Considering the relevance of microbiota and metabolomic data in the LinkHD analysis, an additional integration approach was performed by correlating the caecal microbiota with the blood serum metabolome. The objective was to elucidate possible relationships between the intestinal microbiota and the animal metabolism, exploiting the wide range of response found around weaning. A multivariate analysis of the data was performed looking for significant correlations among the traits (Supplementary Table S2). The variables integrated were ¹H-NMR bucket area regions of 0.04 ppm width (58) and bacteria family counts (22), obtained from nursing piglets (n = 14) and weaned piglets (n = 14). The 58 bucket regions, from the total of 250 regions of the spectra, were selected based on previous assigned soluble metabolites by Clausen et al.²³ and He et al.^24,25 The metabolites that showed significant Pearson correlation coefficients |r|≥ 0.37 (P-value ≤ 0.05) with the relative abundance of bacterial at family taxonomic level can be found in Supplementary Table S3.

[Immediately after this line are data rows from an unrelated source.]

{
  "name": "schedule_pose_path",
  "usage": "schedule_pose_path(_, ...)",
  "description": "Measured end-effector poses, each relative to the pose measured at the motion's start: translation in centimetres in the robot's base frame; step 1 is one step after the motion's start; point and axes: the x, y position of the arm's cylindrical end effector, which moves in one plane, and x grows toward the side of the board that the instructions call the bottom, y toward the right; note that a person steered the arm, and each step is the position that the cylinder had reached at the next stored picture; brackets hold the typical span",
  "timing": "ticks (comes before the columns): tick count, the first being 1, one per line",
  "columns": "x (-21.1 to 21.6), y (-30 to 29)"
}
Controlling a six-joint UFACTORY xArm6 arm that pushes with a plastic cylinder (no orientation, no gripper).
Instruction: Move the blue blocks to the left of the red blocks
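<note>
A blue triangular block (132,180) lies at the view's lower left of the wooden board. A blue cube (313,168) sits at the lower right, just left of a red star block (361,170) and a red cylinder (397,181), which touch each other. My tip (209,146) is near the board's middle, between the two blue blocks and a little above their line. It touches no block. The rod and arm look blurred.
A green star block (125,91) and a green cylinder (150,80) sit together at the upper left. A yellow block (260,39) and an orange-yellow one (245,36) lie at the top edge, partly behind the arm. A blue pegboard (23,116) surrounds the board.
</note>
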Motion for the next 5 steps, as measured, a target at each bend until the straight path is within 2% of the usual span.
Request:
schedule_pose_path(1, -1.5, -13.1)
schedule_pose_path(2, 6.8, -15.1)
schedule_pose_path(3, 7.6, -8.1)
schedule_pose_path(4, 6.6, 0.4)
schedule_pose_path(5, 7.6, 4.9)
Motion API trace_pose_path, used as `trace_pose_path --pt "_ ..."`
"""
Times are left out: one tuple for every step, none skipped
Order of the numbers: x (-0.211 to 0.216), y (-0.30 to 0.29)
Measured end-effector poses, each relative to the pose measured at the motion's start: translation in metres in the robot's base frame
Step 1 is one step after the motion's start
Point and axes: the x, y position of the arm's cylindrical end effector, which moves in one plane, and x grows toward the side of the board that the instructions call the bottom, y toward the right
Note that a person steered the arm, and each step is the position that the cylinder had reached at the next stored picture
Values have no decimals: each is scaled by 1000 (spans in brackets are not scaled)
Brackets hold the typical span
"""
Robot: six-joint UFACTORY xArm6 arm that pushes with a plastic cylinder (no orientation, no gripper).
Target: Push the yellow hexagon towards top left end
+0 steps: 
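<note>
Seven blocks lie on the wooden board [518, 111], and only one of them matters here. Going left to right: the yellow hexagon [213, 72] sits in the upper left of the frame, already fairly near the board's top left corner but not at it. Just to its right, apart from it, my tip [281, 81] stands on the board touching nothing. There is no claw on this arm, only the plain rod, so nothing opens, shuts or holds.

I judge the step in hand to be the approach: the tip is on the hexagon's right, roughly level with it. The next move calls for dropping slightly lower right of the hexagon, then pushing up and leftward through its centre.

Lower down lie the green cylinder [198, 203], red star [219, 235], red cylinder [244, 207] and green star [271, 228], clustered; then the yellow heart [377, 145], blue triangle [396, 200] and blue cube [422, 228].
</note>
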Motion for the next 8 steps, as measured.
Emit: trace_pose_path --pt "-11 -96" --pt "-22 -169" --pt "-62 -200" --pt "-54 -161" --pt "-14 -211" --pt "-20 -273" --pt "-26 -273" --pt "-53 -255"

Furthermore, to better understand the putative relationships between gut microbiota and serum metabolites, a global analysis was performed by a hierarchical clustering of Pearson correlations coefficients (Fig. 7). This analysis evidenced four clusters for metabolite buckets (illustrated as cluster I-IV in Fig. 7) and 3 major clusters for bacteria families (illustrated as A, B and C). Interestingly, the clusters evidenced for metabolite buckets corresponded to certain chemical or metabolic categories. In this way, Cluster I included mainly glucose; Cluster II appears to be related to protein metabolism including aromatic (Tyr, Phe) and other amino acids (Ala, Gln, Glu) and glucose metabolism (glucose, pyruvate and lactate); Cluster III mostly included branched chain amino acids (Ile, Val) and also compounds related to energy metabolism (creatin/creatinine, 3-hydroxybutyrate and acetate) and Cluster IV included buckets mostly related to lipid metabolism (unsaturated lipids, lipids [triglycerides and fatty acids], LDL, VLDL, choline). Regarding microbial clusters, Cluster A conformed by Mogibacteriaceae, Coriobacteriaceae, Lachnospiraceae, Clostridiaceae, Ruminococcaceae, Spirochaetaceae and Streptococcaceae families, showed to be in general terms positively correlated with Cluster I and cluster III and negatively correlated with Cluster IV. Cluster B, including Alcaligenaceae, Campylobacteraceae, Lactobacillaceae, Paraprevotellaceae, Porphyromonadaceae, Erysipelotrichaceae, Desulfovibrionaceae, S24-7, Prevotellaceae and Veillonellaceae, differed from Cluster A in that Cluster B was negatively correlated with Cluster I and positively correlated with Cluster II. Finally, Cluster C, including Bacteroidaceae, Dethiosulfovibrionaceae, Odoribacteraceae, Enterobacteriaceae and Victivallaceae families, differed from Clusters A and B in that it was strongly negative correlated with cluster I, II and III, and weakly positive correlated with cluster IV.